Sábado, 20 de Novembro de 2004
Da economia
Parto de duas interrogações recorrentes ao longo dos anos. Em actos do dia-a-dia, um diálogo do tipo: P: Profissão?, R: Economista; em momentos particulares, um interesse mais dirigido: O que é ser economista?.
Aqui afloro a matéria com breves achegas sobre algumas contradições que me assaltam e perturbam.
1) Entre uma vulgarização da economia - com tudo o que ela tem de bom (menor opacidade de assuntos que afectam a vida corrente para um número crescente de cidadãos) e de mau (impressão de simplismo/facilitismo e conhecimento sem esforço) - e uma sofisticação abusiva das metodologias e técnicas utilizadas pelos estudiosos da economia (investigação fundamental e teoricismo, matematização e modelização).
2) Entre esta sofisticação que aparenta conduzir a ciência económica a um patamar de expertise e erudição sem paralelo e o quotidiano dos cidadãos à submissão a uma lógica implacável de verdade económica e a diminuta influência ou capacidade de previsão dos economistas sobre a marcha do mundo que os envolve.
3) Entre as determinações de muitos jovens que começam por se relacionar com a disciplina compreender o que os rodeia a partir de uma instância económica de inequívoca centralidade na vida das sociedades e as efectivas oportunidades futuras que ela lhes vem a abrir actividades de âmbito micro crescentemente circunscritas e limitativas.
4) Entre a sólida formação de base (técnica e cultural) que deve constituir o fundamento primeiro de qualquer curso universitário e a sua substituição por pseudo-especializações altamente focalizadas, caixa de Pandora aberta pelas licenciaturas em Gestão e pela multiplicação sem regra de outras em áreas cuja atractividade se foi afirmando ao sabor de conjunturas permissivas de negócios de ensino superior lucrativos mas inconsequentes.

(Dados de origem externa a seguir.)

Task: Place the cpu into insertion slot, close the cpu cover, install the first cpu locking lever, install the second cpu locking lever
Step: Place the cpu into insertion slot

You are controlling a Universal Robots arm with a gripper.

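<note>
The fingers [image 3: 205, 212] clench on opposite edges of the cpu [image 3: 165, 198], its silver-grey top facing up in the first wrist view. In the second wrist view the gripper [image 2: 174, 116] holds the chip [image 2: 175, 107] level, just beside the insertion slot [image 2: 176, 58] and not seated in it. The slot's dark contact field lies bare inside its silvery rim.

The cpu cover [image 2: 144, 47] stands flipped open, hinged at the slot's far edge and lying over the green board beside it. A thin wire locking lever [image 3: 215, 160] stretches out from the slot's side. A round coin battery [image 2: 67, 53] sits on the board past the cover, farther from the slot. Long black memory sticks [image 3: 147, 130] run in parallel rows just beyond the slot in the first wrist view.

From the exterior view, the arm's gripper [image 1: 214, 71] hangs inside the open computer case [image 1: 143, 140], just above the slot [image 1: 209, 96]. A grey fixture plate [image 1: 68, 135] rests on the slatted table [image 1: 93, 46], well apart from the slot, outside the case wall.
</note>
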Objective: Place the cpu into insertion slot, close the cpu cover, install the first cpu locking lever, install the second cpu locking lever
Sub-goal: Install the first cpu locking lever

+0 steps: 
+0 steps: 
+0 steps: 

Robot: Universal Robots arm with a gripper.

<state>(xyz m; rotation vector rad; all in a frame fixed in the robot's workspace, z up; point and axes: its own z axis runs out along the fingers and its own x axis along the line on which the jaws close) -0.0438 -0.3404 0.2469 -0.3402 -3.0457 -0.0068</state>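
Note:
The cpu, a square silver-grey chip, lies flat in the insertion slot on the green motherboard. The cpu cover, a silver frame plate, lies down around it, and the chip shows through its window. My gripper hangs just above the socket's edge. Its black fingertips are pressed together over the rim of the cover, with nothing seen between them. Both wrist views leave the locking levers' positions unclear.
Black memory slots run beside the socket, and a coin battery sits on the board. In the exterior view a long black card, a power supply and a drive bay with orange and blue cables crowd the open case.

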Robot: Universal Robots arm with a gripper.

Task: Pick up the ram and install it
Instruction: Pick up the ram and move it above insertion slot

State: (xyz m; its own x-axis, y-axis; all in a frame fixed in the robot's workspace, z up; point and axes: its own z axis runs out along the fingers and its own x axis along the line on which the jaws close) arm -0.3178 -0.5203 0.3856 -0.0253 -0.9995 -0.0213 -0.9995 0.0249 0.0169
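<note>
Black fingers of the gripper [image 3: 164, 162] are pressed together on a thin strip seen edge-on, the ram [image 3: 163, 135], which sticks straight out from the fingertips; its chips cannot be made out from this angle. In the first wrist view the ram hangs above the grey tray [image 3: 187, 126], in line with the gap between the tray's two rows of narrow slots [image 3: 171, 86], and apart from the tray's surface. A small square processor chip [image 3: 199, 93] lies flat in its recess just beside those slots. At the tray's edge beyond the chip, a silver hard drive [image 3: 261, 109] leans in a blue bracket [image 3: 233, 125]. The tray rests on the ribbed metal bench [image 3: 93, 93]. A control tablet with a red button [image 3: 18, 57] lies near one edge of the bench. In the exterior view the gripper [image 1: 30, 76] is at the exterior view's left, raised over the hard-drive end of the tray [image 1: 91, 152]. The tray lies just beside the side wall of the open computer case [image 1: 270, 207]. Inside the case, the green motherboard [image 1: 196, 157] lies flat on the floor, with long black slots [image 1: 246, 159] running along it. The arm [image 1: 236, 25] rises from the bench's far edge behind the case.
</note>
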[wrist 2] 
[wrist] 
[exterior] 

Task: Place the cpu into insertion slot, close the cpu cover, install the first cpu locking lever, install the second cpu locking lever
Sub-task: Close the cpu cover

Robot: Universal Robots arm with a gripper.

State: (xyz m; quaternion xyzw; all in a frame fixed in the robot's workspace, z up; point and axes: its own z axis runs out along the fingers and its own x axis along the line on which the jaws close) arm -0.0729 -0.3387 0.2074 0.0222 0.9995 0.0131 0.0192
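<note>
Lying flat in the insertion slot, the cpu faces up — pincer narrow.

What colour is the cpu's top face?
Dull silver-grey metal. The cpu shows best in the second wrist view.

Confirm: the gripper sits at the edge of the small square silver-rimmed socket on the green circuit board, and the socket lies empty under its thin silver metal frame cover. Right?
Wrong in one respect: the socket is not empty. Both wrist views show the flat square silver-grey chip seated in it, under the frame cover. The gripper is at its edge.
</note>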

5) Situando-nos neste quadro mais especializado, entre o desejo dos estudantes em acederem aos mecanismos reais que marcam a evolução das economias e a actividade das empresas, por um lado, e o nível de tecnicidade contemplativa, de desligamento face ao objecto ou de chocante inexperiência prática que define a maioria dos seus docentes, por outro. Dito isto, e olhando noutra direcção, fica por atacar a questão nuclear de um desejável recentramento da postura dos profissionais da Economia. Com três efeitos expectáveis: (i) o de uma potenciação das suas competências na análise das economias como elas são (regresso aos factos) mais do que na de como elas deveriam ser; (ii) o de um relacionamento aberto entre a Economia e outras Ciências Sociais (História, Sociologia, Psicologia, Direito,...) por forma a lograr um maior espaço de reflexão e um melhor entendimento do modo como as pessoas interagem para além da estrita mediação dos mercados e dos preços; (iii) o de uma menor funcionalização face a interesses, com a consequente afirmação do essencial primado das exigências democráticas e societárias sobre as determinações subsidiárias da lógica económica.